• Brief: Return every line of the listing that includes the string "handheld".

========================

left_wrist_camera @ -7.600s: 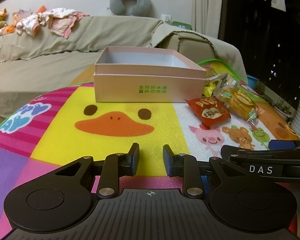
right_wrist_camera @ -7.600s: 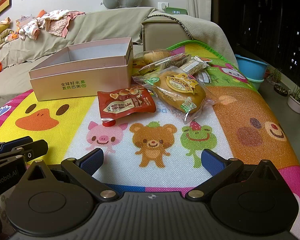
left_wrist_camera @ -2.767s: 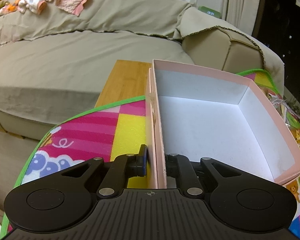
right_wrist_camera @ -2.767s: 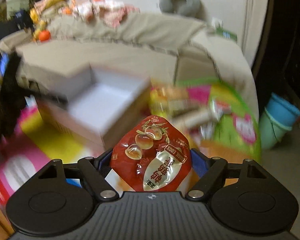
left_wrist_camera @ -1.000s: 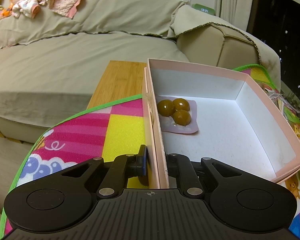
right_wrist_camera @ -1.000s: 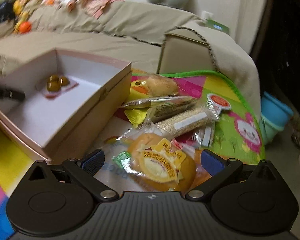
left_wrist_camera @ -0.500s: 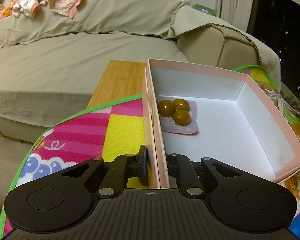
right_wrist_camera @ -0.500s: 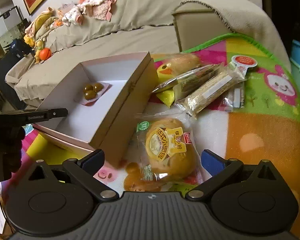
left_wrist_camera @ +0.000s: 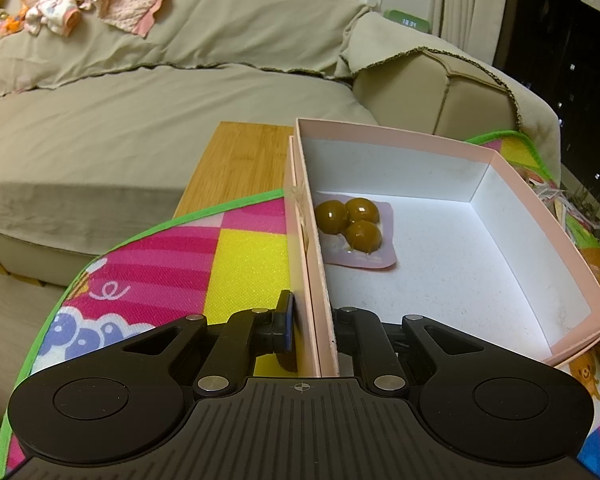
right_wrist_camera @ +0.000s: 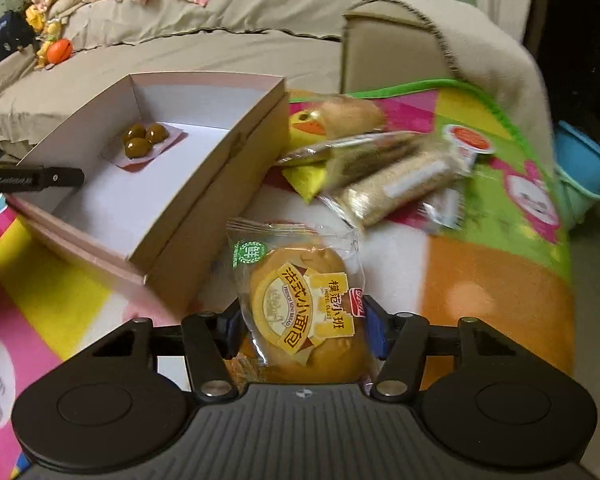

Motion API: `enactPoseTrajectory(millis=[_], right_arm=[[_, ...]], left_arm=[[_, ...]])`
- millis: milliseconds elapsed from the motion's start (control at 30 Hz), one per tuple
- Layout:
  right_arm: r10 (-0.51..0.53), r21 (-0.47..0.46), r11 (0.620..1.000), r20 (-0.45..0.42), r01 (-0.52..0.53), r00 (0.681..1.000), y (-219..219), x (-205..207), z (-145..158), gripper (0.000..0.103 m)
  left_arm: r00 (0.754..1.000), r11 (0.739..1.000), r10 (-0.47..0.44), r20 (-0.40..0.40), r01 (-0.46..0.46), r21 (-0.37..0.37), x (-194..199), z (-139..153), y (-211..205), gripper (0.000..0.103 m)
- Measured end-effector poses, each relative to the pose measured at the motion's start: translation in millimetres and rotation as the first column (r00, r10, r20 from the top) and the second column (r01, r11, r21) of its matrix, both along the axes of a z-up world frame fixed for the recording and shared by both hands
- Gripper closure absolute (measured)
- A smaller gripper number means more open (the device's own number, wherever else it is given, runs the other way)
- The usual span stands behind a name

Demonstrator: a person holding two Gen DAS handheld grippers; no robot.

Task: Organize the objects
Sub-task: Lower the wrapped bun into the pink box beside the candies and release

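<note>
The left gripper [left_wrist_camera: 310, 330] is clamping the pink cardboard box's [left_wrist_camera: 540, 216] wall; the right gripper's [right_wrist_camera: 300, 330] fingers are closing around the clear-wrapped bread bun [right_wrist_camera: 300, 300].

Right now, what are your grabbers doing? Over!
Left gripper clamped on box wall. Right gripper closing around bread. Egg pack boxed. Path clear.

Box [right_wrist_camera: 204, 216] floor mostly bare past egg pack [right_wrist_camera: 146, 142]; snack packets [right_wrist_camera: 384, 168] crowd mat [right_wrist_camera: 496, 280] beside it.
</note>
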State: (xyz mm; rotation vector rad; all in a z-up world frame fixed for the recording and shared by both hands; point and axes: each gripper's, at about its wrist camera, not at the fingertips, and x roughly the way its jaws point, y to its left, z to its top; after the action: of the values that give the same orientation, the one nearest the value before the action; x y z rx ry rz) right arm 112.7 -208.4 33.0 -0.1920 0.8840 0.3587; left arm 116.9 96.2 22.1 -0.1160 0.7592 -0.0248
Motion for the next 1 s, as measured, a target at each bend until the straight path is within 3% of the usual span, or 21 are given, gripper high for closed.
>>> enactPoseTrajectory(millis=[233, 500, 700, 767, 1000], right_arm=[[-0.031, 0.078, 0.997, 0.016, 0.029, 0.999, -20.5, -51.1, 52.9, 0.046], [0.035, 0.228, 0.971, 0.145, -0.068, 0.989, 28.8, -48.3, 120.7, 0.046], [0.029, 0.316, 0.944, 0.194, -0.090, 0.981, 83.5, -13.5, 129.2, 0.044], [0.031, 0.332, 0.939, 0.191, -0.094, 0.981, 95.3, -4.3, 126.2, 0.029], [0.012, 0.307, 0.950, 0.159, -0.060, 0.987, 88.5, 1.2, 104.7, 0.025]], left_arm=[[1.000, 1.000, 0.000, 0.004, 0.000, -0.012, 0.1, -0.2, 2.6, 0.089], [1.000, 1.000, 0.001, -0.004, -0.001, 0.001, 1.8, 0.5, 2.5, 0.090], [1.000, 1.000, 0.000, -0.004, 0.000, 0.002, 1.8, 0.6, 2.3, 0.090], [1.000, 1.000, 0.000, -0.006, 0.000, 0.002, 1.6, 0.4, 2.2, 0.090], [1.000, 1.000, -0.001, -0.002, 0.001, 0.003, 1.6, 0.3, 1.7, 0.090]])
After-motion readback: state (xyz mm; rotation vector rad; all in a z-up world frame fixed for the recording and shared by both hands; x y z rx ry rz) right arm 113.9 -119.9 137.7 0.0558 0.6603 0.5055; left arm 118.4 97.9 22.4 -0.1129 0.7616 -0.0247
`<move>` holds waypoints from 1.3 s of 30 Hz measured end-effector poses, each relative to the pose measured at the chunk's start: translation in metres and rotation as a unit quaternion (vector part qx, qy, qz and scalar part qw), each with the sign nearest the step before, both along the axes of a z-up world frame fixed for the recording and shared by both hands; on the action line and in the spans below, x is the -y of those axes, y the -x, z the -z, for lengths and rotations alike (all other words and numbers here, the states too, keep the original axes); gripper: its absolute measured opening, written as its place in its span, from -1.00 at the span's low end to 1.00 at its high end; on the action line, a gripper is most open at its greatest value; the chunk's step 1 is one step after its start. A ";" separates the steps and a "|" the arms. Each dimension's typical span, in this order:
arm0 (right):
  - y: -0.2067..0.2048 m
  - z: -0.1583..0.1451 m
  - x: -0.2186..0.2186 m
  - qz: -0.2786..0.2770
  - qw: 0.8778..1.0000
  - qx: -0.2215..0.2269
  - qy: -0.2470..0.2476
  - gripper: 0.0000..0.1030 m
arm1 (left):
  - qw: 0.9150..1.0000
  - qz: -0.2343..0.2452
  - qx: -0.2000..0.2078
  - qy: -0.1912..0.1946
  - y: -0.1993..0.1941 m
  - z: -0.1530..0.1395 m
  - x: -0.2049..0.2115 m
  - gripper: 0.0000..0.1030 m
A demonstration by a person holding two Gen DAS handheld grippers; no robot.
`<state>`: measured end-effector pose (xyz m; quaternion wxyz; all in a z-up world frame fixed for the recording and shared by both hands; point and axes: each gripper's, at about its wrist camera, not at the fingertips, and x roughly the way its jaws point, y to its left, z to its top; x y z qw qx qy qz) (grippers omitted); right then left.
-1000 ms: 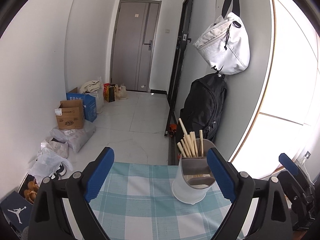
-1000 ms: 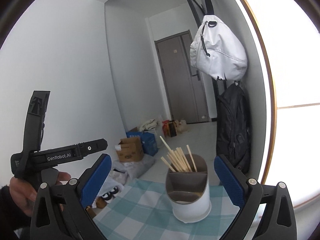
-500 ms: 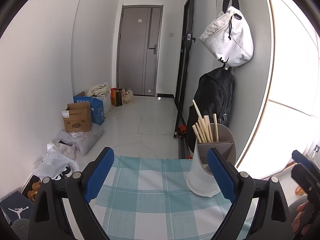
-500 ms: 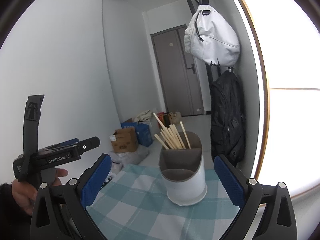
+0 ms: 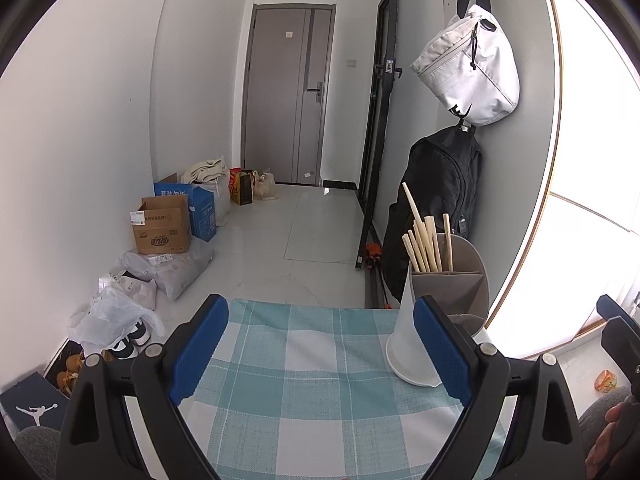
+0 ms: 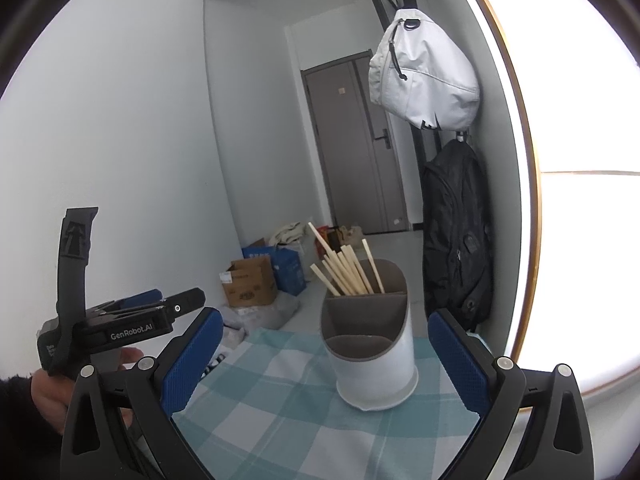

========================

• Response to this task:
Demonstrator: a person holding two Gen DAS handheld grippers; no robot.
A demonstration by a person holding two Gen DAS handheld grippers; no robot.

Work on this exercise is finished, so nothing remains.